**ACTIVITY:**
Search the listing below for the word "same" and copy each line where it appears.
*** DATA Section Begins ***
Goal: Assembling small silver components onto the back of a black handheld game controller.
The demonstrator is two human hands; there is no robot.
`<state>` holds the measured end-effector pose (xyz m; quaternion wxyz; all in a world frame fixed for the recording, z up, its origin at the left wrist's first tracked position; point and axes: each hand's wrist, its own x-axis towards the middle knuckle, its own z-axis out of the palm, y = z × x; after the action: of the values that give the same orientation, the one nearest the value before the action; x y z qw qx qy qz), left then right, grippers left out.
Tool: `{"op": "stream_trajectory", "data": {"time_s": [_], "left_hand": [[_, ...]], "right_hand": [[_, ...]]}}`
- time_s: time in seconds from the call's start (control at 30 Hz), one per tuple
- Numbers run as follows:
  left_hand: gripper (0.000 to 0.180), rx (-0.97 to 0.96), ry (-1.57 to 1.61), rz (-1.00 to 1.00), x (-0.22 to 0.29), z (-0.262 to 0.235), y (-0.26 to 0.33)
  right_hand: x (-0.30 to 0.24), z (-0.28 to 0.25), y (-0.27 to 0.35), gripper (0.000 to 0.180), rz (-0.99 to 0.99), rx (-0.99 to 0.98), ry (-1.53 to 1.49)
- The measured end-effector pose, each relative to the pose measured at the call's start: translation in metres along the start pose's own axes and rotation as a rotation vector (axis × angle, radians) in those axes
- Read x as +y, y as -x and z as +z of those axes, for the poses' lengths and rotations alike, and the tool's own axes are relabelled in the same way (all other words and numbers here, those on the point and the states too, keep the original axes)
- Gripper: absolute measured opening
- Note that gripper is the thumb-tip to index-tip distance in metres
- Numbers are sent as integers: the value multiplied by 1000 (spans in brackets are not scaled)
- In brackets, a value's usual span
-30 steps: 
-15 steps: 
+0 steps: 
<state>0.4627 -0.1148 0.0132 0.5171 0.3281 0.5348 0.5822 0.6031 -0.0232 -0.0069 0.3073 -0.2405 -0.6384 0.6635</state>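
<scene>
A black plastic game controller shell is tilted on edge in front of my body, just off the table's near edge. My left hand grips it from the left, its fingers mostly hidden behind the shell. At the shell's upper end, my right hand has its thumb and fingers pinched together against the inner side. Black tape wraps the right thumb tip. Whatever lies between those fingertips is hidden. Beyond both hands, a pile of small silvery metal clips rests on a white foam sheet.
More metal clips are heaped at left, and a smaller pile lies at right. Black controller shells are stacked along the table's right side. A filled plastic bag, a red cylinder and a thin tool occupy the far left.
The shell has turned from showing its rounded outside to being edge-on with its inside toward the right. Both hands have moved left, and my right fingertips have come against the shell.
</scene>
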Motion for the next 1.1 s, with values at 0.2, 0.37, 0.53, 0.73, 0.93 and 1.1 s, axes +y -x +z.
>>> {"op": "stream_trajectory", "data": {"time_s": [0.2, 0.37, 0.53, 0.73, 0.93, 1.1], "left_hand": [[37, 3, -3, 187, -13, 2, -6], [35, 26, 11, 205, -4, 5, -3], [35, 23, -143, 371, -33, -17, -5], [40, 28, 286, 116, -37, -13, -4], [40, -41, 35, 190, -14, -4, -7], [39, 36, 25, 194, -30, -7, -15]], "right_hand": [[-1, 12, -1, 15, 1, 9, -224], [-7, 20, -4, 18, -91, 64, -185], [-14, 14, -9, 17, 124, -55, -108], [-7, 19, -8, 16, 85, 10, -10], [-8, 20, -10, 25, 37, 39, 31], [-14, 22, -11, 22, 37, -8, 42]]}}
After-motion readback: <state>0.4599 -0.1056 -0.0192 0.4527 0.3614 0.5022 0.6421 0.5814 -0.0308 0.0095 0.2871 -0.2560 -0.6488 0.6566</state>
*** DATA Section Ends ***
**THE ANSWER:**
`<state>` holds the measured end-effector pose (xyz m; quaternion wxyz; all in a world frame fixed for the recording, z up, its origin at the left wrist's first tracked position; point and axes: each hand's wrist, its own x-axis towards the middle knuckle, its own z-axis out of the palm, y = z × x; after the action: of the values that give the same orientation, the one nearest the value before the action; x y z qw qx qy qz), left then right, grippers left out.
- Read x as +y, y as -x and z as +z of those axes, for the poses' lengths and rotations alike, and the tool's own axes are relabelled in the same way (all other words and numbers here, those on the point and the states too, keep the original axes)

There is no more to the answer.